Find every line in the records below that contains the word "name", and copy each such line.

Start of Block

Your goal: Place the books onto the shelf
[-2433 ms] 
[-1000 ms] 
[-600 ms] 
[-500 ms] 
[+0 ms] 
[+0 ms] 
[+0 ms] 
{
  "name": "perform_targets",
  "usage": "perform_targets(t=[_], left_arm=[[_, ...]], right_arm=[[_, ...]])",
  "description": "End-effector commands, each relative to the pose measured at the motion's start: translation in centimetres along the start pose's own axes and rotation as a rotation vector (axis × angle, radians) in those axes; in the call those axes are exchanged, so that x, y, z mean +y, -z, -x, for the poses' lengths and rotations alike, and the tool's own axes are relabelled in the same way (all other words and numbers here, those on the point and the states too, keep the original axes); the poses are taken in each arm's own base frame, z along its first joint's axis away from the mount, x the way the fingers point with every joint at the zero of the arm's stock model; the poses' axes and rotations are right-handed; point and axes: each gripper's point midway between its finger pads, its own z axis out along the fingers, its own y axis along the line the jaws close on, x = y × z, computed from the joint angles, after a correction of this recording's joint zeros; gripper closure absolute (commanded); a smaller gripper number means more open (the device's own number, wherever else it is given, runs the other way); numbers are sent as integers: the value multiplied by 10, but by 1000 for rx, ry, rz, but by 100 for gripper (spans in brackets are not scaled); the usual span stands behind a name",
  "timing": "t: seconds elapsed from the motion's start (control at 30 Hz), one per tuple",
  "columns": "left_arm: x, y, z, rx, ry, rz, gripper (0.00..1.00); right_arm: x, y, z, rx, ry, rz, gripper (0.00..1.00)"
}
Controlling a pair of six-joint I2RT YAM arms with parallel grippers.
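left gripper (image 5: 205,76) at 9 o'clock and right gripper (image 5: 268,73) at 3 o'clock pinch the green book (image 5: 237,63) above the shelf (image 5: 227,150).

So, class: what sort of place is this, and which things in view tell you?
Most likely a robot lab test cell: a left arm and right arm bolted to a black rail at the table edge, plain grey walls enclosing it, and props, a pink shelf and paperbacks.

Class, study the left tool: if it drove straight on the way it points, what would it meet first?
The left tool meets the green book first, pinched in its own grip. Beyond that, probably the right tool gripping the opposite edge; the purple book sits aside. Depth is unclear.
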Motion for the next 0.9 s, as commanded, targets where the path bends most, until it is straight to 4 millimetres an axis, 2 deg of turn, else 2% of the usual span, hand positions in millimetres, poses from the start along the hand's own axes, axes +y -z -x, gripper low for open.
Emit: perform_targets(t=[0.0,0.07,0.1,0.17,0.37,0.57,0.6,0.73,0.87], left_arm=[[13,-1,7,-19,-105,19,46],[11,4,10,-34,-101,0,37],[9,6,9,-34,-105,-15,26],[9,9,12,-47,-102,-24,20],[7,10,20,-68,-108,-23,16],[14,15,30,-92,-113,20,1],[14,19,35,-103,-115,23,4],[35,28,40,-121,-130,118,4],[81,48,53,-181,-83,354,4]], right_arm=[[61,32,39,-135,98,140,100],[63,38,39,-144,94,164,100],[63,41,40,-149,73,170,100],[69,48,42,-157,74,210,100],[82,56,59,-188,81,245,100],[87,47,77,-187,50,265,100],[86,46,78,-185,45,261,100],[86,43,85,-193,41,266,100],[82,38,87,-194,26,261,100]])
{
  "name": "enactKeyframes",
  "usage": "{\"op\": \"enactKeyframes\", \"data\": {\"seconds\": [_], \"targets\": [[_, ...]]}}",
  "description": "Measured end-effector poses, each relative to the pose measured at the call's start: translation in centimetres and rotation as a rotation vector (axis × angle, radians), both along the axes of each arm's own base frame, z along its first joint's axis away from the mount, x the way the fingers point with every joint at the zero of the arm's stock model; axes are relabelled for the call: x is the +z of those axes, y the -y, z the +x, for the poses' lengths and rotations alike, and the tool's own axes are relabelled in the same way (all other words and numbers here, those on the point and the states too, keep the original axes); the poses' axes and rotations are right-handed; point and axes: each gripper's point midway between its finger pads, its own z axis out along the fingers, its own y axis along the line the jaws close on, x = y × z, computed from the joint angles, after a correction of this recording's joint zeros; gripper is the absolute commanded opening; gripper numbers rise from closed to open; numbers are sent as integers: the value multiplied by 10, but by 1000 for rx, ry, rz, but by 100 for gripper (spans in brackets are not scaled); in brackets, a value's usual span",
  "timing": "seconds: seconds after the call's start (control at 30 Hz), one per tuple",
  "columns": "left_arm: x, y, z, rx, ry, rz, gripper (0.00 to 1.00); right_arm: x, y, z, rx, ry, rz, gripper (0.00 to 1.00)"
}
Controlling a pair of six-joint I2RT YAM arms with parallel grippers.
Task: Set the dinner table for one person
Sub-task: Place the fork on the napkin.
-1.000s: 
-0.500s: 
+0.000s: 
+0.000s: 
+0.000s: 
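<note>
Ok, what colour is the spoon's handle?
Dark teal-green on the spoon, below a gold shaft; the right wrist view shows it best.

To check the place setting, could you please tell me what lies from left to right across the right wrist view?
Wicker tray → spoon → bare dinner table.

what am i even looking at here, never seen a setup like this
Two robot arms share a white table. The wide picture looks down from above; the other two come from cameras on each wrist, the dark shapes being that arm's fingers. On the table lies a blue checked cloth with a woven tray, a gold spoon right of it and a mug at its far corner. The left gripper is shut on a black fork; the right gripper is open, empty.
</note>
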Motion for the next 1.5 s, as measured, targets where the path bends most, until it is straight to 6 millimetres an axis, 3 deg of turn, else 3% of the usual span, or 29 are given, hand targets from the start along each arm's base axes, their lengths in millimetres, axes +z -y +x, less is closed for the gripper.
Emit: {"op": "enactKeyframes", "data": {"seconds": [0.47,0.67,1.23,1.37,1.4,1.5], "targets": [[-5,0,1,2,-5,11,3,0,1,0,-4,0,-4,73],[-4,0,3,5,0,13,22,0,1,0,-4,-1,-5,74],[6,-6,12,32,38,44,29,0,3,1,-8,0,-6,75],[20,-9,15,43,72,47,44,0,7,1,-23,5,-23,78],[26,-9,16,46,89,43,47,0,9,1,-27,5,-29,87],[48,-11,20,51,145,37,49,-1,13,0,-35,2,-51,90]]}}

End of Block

* **Result of the task**
  "name": "perform_targets",
  "description": "End-effector commands, each relative to the pose measured at the motion's start: translation in centimetres along the start pose's own axes and rotation as a rotation vector (axis × angle, radians) in those axes; in the call those axes are exchanged, so that x, y, z mean +y, -z, -x, for the poses' lengths and rotations alike, and the tool's own axes are relabelled in the same way (all other words and numbers here, those on the point and the states too, keep the original axes); the poses are taken in each arm's own base frame, z along its first joint's axis away from the mount, x the way the fingers point with every joint at the zero of the arm's stock model; the poses' axes and rotations are right-handed; point and axes: each gripper's point midway between its finger pads, its own z axis out along the fingers, its own y axis along the line the jaws close on, x = y × z, computed from the joint angles, after a correction of this recording's joint zeros; gripper closure absolute (commanded); a smaller gripper number means more open (the device's own number, wherever else it is given, runs the other way); numbers are sent as integers: the value multiplied by 10, but by 1000 for rx, ry, rz, but by 100 for gripper (spans in brackets are not scaled); the usual span stands behind a name",
  "name": "enactKeyframes",

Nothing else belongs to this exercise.